The Goods and Services Tax Network (GSTN) has introduced a significant update in the Invoice Management System (IMS) on the GST portal, aimed at improving how businesses handle credit notes and Input Tax Credit (ITC) reversals.
Under this update, taxpayers can now mark credit notes as “Pending” for one tax period within the IMS module. This enhancement offers businesses greater flexibility in managing ITC reversals, supplier–recipient reconciliations, and GST dispute resolution.
The update is particularly relevant in the current business environment, where many companies are issuing post-sale discounts, price adjustments, and festive season credit notes, especially in light of the broader GST 2.0 changes.

What Is the Invoice Management System (IMS) in GST?
The Invoice Management System (IMS) is a functionality available on the GST portal that allows taxpayers to view, accept, reject, or keep invoices and credit notes pending before they impact Input Tax Credit (ITC) calculations.
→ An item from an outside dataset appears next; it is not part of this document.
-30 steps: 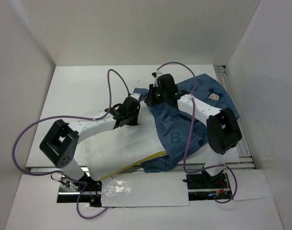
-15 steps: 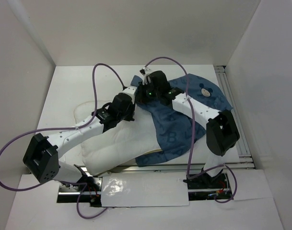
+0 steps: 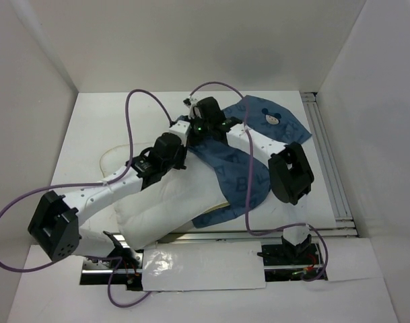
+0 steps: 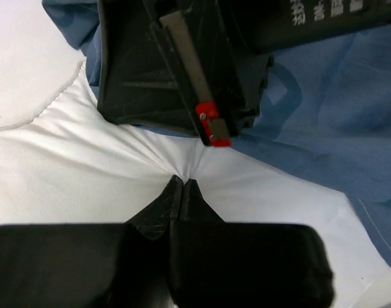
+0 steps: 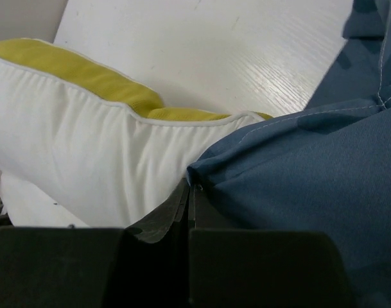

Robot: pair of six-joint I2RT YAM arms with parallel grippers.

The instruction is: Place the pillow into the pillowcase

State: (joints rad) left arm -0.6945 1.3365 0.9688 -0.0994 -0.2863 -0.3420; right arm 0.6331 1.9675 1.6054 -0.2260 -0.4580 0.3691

IMS helps businesses manage:
- Supplier invoice validation
- Credit note acceptance
- ITC eligibility verification
- Reversal and adjustment of tax credits
This system plays a crucial role in GST return reconciliation and ITC accuracy.
New “Pending” Option for Credit Notes
With the latest enhancement by the Goods and Services Tax Network, taxpayers now have the ability to keep credit notes in a “Pending” status for one tax period instead of immediately accepting or rejecting them.
Why This Matters
Earlier, businesses were often required to immediately accept or reject credit notes, which sometimes created challenges when:
- Commercial disputes were still under discussion
- Price adjustments were not finalized
- Supporting documentation was pending
The “Pending” option now gives businesses additional time to review transactions before confirming ITC reversals.
Flexibility in ITC Reversal Through IMS
Another key improvement in the IMS functionality is the flexibility provided to taxpayers regarding ITC reversals.
Once a credit note is accepted in IMS, taxpayers can now modify the corresponding ITC reversal amount, allowing adjustments that reflect the actual commercial agreement between supplier and recipient.
This enhancement helps reduce:
- Supplier-recipient disputes
- Incorrect ITC reversals
- Compliance errors in GST returns
It also improves transparency and reconciliation accuracy in GST reporting.
Why This Update Is Important Now
The introduction of the Pending option for credit notes comes at a crucial time for businesses.
Several factors are increasing the volume of credit notes in the GST system:
1. Festive Season Discounts and Adjustments
During festive periods, businesses often offer promotional discounts, sales incentives, and post-sale price adjustments, leading to a higher number of credit notes.
2. GST 2.0 Changes and Pricing Revisions
Recent GST rate rationalisation and GST 2.0 reforms have led to adjustments in pricing and tax structures, resulting in additional credit note issuance across industries.
3. Time Limit for Issuing Credit Notes for FY 2024-25
Businesses must also remember the statutory time limit for issuing credit notes relating to FY 2024-25 transactions.
Proper management of these credit notes within the IMS system is essential to ensure correct ITC reporting and GST compliance.
Key Compliance Tips for Businesses
To fully benefit from the updated GST IMS functionality, businesses should take the following steps:
Review Credit Notes Carefully
Ensure that all credit notes received from suppliers are reviewed before acceptance to avoid incorrect ITC reversals.
Use the “Pending” Option Strategically
If there are commercial discussions or documentation gaps, businesses can temporarily keep credit notes in Pending status for one tax period.
Reconcile ITC Adjustments
Accounting teams should regularly reconcile IMS data with purchase registers and GSTR-2B statements.
Train Finance and GST Teams
Tax professionals and finance teams should be trained on how the new IMS features impact ITC reversals and return filing.
Final Thoughts
The introduction of the “Pending” option for credit notes in the GST Invoice Management System marks a positive step toward flexible, technology-driven GST compliance.
By allowing businesses more time to evaluate credit notes and adjust ITC reversals appropriately, the update reduces disputes and enhances accuracy in GST return filings.
As businesses navigate festive season transactions, GST 2.0 changes, and credit note deadlines for FY 2024-25, staying updated with these system enhancements is essential.
Proactive compliance and proper use of the IMS features can help businesses avoid disputes, litigation, and unnecessary tax adjustments.